◆ PROMPT
Both the line with "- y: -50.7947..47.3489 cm" and the line with "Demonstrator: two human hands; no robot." in the records below must appear in the output, along with every line between them, exactly and with nothing added.

[Items from a dataset]
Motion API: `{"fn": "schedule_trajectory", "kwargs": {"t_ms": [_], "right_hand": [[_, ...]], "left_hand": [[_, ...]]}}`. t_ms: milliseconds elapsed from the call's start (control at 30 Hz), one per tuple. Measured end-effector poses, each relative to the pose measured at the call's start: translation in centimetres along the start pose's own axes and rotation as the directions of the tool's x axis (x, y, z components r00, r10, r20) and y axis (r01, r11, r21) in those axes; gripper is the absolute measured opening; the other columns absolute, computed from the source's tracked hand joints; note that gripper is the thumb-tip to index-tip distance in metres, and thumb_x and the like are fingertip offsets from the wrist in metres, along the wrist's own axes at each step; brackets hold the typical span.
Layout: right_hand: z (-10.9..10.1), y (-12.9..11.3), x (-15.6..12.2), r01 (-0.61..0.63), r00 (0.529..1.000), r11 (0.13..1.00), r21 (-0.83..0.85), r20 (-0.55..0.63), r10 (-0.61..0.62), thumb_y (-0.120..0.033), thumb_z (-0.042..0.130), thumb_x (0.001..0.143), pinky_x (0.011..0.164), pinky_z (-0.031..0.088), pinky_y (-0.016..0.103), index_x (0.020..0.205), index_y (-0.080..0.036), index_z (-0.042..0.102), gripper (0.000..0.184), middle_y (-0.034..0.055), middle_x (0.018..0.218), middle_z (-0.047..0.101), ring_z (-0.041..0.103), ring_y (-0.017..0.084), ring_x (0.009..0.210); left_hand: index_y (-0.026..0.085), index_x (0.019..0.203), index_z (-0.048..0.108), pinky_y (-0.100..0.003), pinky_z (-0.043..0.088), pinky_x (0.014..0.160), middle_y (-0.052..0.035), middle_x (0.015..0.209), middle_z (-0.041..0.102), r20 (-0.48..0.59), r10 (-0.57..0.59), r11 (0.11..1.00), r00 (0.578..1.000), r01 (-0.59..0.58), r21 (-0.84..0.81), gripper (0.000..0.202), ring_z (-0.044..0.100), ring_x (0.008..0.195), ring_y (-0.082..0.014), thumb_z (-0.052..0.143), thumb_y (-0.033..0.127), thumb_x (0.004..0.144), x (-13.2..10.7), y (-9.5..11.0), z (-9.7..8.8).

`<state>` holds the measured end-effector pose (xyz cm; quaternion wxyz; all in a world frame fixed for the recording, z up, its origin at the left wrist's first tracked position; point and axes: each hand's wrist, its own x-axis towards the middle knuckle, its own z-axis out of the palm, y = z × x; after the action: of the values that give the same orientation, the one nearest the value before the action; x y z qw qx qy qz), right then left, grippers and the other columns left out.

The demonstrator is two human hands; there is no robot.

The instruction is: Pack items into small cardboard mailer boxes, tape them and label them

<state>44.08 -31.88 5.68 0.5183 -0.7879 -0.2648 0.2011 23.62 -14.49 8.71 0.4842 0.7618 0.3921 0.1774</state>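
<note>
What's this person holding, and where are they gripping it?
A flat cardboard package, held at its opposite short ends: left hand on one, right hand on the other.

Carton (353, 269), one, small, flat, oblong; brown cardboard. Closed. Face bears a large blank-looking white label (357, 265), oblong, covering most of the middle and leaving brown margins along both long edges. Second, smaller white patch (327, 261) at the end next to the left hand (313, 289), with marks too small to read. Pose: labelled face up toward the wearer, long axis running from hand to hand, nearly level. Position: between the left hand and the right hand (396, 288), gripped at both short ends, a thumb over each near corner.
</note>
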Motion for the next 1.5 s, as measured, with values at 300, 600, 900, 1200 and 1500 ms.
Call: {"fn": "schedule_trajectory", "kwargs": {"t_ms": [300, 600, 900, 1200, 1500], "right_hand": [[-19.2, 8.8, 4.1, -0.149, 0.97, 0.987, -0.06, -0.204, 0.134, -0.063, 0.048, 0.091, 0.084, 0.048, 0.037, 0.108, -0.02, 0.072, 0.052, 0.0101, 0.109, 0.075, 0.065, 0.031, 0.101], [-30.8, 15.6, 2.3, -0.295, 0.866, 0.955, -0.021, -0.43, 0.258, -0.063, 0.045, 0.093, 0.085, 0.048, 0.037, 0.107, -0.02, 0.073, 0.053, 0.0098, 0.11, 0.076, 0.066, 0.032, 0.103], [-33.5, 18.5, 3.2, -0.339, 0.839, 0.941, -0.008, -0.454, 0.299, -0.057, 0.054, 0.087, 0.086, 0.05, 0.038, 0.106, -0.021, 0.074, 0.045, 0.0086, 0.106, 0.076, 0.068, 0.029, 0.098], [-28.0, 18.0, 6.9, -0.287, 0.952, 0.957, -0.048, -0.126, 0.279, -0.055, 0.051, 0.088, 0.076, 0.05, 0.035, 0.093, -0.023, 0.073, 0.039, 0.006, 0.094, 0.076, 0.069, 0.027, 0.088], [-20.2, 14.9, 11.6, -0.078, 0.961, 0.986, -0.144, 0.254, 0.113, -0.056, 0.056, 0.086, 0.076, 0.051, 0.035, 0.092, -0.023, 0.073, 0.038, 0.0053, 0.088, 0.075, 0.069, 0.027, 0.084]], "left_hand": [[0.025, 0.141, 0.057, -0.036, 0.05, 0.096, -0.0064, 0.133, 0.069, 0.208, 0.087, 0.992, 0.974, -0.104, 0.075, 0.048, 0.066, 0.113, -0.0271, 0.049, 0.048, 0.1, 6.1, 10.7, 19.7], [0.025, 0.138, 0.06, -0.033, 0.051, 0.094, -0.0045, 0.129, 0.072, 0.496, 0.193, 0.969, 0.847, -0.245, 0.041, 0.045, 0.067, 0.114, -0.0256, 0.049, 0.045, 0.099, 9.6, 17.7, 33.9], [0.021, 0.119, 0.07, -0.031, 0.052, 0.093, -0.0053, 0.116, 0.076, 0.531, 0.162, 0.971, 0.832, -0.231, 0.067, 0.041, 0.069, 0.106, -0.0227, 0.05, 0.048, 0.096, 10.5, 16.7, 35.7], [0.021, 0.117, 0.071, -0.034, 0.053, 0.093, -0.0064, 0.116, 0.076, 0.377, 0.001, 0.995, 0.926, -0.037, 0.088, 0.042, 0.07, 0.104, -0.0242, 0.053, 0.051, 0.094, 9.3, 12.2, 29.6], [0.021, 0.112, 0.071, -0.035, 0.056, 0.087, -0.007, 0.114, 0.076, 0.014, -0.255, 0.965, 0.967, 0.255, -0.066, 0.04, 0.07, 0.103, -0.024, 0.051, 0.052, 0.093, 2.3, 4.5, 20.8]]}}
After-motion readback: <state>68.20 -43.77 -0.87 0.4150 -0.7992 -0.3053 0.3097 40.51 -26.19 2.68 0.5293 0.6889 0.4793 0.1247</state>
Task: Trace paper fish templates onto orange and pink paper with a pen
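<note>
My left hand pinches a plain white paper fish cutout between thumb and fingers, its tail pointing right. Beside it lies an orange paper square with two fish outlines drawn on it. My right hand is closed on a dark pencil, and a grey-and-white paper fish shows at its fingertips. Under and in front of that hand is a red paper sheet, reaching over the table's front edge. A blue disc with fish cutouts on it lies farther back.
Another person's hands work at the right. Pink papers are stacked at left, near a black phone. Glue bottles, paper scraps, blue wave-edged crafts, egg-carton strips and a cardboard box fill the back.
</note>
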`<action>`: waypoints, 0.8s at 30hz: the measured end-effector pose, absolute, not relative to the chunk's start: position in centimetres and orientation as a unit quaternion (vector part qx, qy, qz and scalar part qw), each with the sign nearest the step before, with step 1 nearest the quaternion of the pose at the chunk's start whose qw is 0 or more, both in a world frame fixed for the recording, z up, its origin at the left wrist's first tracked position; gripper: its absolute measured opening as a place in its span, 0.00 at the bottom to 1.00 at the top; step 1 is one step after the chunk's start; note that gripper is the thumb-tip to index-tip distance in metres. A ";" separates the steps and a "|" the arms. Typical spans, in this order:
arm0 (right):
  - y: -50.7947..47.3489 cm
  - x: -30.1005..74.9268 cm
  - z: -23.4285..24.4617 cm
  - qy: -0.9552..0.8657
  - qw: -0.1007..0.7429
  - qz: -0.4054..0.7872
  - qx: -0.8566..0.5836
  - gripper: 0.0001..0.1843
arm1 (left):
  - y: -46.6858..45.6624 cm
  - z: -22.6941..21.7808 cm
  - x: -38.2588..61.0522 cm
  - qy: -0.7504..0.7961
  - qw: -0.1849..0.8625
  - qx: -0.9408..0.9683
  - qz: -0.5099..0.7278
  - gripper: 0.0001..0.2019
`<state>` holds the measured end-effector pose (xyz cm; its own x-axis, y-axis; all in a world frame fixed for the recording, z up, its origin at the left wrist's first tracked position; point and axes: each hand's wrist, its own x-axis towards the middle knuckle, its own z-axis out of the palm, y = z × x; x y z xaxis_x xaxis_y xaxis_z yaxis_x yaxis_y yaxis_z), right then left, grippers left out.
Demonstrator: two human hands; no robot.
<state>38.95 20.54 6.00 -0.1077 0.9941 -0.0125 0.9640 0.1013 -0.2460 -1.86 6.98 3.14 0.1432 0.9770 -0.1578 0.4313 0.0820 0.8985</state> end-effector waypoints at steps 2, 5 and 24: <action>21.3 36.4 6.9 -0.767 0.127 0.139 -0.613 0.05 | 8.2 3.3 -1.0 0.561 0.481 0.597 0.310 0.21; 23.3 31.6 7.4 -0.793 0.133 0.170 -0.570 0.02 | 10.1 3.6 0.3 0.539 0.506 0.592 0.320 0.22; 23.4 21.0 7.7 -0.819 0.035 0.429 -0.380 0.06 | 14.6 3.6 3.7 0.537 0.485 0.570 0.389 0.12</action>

◆ SOLUTION TO THE PROBLEM
  - y: -50.7947..47.3489 cm
  - x: -30.1005..74.9268 cm
  - z: -23.4285..24.4617 cm
  - qy: -0.9552..0.8657
  - qw: -0.1007..0.7429
  - qz: -0.4054..0.7872
  - qx: -0.8566..0.5836
  - gripper: 0.0001..0.1843
arm1 (left):
  - y: -46.6858..45.6624 cm
  - z: -22.6941..21.7808 cm
  - x: -38.2588..61.0522 cm
  - qy: -0.7504..0.7961
  - qw: -0.1849..0.8625
  - qx: -0.9408..0.9683
  - qz: -0.5099..0.7278
  - gripper: 0.0001..0.2019
`<state>` holds the measured end-effector pose (xyz cm; its own x-axis, y-axis; all in a world frame fixed for the recording, z up, its origin at the left wrist's first tracked position; point and axes: each hand's wrist, its own x-axis towards the middle knuckle, its own z-axis out of the palm, y = z × x; x y z xaxis_x xaxis_y xaxis_z yaxis_x yaxis_y yaxis_z), right then left, grippers left out.
Demonstrator: two human hands; no robot.

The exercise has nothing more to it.